◆ WHAT NEEDS TO BE DONE:
Track down each line below containing the string "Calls" and copy it.

◆ SUPPLIED INFORMATION:
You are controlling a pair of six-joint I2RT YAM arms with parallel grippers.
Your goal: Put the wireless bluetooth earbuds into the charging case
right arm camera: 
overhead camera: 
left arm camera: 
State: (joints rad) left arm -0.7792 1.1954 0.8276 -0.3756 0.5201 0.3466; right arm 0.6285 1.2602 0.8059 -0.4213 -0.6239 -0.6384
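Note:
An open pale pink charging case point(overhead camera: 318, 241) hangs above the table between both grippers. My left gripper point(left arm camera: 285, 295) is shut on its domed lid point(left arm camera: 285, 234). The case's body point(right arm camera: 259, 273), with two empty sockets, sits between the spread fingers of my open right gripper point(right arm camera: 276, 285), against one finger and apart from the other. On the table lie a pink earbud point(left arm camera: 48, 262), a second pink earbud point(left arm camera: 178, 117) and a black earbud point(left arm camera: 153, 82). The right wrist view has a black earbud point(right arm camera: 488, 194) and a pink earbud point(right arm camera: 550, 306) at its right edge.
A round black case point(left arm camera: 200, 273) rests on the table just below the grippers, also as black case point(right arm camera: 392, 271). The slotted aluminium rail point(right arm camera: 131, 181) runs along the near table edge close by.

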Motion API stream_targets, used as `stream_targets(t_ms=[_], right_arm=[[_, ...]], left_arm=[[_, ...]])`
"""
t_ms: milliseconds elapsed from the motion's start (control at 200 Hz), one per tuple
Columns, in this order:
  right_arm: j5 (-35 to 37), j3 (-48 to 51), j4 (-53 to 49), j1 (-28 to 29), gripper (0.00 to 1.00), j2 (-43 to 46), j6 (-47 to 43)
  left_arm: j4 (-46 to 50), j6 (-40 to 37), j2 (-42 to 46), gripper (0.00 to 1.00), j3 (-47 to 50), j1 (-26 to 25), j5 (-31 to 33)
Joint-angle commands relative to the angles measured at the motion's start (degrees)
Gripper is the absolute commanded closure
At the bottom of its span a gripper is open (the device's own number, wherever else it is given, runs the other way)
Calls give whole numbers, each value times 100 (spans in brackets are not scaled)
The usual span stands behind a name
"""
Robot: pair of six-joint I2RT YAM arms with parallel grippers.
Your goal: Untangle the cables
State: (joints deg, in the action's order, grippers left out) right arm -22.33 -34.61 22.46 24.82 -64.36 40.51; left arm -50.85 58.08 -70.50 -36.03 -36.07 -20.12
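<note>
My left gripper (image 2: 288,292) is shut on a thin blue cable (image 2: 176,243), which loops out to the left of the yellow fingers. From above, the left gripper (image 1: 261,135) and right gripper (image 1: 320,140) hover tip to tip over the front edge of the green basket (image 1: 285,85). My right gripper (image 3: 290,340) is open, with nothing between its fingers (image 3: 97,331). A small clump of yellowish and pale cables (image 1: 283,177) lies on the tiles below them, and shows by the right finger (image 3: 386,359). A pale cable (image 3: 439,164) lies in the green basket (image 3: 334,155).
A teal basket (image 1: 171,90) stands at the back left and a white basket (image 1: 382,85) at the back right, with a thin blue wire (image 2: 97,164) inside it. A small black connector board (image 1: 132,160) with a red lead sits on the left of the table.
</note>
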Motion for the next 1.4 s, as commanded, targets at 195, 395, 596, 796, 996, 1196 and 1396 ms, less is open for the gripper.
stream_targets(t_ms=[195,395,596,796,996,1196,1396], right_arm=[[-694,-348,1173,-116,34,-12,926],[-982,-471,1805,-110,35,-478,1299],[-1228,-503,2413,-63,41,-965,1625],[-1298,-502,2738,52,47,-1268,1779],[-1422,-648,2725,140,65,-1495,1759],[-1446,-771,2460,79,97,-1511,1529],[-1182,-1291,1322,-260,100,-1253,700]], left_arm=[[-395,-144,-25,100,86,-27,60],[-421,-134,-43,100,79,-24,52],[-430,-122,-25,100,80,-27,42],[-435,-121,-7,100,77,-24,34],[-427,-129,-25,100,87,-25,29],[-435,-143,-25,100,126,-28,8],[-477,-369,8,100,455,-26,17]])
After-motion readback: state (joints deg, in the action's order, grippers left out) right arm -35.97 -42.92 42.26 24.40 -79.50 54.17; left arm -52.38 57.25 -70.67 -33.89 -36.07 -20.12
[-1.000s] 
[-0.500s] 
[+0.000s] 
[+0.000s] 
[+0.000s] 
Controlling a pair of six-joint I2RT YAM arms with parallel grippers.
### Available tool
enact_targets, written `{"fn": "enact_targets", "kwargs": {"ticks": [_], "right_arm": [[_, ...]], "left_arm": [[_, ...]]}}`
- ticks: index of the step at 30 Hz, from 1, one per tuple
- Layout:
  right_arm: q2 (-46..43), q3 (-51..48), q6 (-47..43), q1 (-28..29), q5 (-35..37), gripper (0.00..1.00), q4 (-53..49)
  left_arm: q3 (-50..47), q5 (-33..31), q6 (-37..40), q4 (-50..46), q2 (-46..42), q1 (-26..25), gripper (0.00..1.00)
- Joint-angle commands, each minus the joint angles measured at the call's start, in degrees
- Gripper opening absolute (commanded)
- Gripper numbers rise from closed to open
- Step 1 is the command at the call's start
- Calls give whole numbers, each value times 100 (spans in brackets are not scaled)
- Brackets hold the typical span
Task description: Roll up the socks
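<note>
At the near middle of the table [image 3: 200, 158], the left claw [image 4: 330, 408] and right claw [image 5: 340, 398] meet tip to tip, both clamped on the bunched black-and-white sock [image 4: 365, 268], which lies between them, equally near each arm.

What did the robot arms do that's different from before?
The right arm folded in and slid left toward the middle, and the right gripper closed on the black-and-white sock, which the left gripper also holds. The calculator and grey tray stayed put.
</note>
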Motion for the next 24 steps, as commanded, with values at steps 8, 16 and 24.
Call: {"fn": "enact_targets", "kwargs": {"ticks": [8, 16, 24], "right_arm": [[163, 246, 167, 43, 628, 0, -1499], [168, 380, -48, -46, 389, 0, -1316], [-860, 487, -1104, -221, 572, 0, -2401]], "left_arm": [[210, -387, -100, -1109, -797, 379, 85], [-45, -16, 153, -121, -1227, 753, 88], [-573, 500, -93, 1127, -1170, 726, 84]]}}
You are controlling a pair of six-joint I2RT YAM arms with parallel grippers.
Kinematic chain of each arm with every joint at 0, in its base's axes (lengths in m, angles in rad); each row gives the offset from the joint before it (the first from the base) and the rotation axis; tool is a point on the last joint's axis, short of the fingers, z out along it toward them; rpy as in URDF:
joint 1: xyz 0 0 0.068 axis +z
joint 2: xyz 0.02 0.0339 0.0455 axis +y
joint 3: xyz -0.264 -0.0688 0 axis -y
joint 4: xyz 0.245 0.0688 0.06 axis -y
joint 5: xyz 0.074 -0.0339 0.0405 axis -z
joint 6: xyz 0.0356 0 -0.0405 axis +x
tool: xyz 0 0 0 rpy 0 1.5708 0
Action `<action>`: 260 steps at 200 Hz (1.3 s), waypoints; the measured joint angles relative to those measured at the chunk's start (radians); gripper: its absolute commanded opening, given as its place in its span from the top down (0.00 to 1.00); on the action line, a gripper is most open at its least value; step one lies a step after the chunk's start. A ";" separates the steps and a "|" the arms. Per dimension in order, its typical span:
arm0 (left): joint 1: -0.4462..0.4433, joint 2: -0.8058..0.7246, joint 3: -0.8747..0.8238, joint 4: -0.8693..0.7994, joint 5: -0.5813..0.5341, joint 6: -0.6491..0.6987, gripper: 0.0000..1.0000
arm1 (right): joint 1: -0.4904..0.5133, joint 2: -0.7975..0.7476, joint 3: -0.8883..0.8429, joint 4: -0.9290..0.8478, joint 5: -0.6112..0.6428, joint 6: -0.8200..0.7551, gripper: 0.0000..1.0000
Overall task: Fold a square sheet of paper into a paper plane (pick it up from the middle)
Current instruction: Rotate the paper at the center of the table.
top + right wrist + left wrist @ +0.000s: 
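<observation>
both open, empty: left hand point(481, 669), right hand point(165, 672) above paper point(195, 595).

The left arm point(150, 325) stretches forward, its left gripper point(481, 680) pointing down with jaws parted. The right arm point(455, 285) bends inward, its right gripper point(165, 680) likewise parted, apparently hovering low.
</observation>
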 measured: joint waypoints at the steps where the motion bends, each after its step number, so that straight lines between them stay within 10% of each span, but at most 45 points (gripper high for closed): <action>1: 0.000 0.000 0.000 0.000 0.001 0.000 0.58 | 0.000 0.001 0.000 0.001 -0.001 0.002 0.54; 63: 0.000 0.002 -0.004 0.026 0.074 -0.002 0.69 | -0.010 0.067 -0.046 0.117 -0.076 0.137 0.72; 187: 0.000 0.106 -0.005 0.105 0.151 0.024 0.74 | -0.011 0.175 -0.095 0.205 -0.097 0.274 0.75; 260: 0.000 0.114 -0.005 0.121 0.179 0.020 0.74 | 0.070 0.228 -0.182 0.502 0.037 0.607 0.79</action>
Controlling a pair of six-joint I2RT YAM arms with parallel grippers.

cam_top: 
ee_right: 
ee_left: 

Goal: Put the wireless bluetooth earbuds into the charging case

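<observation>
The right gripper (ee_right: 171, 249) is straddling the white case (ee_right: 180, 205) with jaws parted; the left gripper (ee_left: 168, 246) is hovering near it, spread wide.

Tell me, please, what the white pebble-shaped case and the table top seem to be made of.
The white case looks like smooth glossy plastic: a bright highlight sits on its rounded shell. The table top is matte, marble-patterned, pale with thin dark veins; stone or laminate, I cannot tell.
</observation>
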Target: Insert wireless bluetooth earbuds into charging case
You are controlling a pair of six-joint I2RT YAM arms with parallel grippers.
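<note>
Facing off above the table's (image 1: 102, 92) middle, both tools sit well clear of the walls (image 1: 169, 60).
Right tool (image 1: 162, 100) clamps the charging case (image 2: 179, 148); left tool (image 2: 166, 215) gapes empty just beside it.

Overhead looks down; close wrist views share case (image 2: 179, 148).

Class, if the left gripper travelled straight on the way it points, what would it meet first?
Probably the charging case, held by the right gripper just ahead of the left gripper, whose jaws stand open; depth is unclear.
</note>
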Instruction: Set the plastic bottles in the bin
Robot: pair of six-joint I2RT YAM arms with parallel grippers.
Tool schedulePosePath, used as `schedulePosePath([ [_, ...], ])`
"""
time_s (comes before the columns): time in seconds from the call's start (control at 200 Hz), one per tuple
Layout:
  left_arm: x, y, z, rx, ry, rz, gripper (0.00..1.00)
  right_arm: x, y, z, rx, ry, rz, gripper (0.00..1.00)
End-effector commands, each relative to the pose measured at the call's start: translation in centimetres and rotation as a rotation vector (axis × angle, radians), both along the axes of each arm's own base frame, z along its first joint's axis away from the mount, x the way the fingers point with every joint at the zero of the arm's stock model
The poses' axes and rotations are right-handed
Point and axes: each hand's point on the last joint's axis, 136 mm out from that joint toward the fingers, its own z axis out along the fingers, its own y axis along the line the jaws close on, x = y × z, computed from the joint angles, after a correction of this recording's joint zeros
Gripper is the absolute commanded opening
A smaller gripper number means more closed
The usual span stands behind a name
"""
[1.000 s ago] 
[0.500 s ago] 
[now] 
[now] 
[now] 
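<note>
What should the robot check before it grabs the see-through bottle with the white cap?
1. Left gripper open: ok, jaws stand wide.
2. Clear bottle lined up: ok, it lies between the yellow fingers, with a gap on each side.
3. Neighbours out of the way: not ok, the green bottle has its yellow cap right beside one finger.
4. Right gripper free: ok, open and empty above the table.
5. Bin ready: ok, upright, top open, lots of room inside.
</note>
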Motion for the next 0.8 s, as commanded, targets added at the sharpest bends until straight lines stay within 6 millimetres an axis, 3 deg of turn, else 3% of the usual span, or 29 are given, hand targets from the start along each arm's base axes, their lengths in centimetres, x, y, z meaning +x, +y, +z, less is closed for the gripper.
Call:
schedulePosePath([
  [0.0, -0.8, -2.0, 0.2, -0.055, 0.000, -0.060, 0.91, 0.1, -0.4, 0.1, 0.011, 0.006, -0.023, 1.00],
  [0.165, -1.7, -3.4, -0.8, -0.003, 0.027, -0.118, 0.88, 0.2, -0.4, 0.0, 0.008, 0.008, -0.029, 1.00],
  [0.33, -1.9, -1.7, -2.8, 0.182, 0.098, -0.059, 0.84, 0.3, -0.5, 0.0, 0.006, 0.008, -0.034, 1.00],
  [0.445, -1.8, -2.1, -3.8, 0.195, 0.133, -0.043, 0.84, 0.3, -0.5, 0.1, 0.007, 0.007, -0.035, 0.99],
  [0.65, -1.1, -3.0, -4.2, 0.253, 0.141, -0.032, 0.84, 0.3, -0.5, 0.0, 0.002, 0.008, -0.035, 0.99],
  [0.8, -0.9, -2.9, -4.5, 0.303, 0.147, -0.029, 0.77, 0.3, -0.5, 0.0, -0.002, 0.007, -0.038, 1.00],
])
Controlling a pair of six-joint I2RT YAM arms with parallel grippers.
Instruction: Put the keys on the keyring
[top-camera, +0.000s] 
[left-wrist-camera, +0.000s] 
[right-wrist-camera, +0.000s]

◆ TASK RESULT:
Calls give whole numbers, each value times 100 (spans in brackets are not scaled)
- Calls give whole numbers, each value times 100 (spans in brackets are not scaled)

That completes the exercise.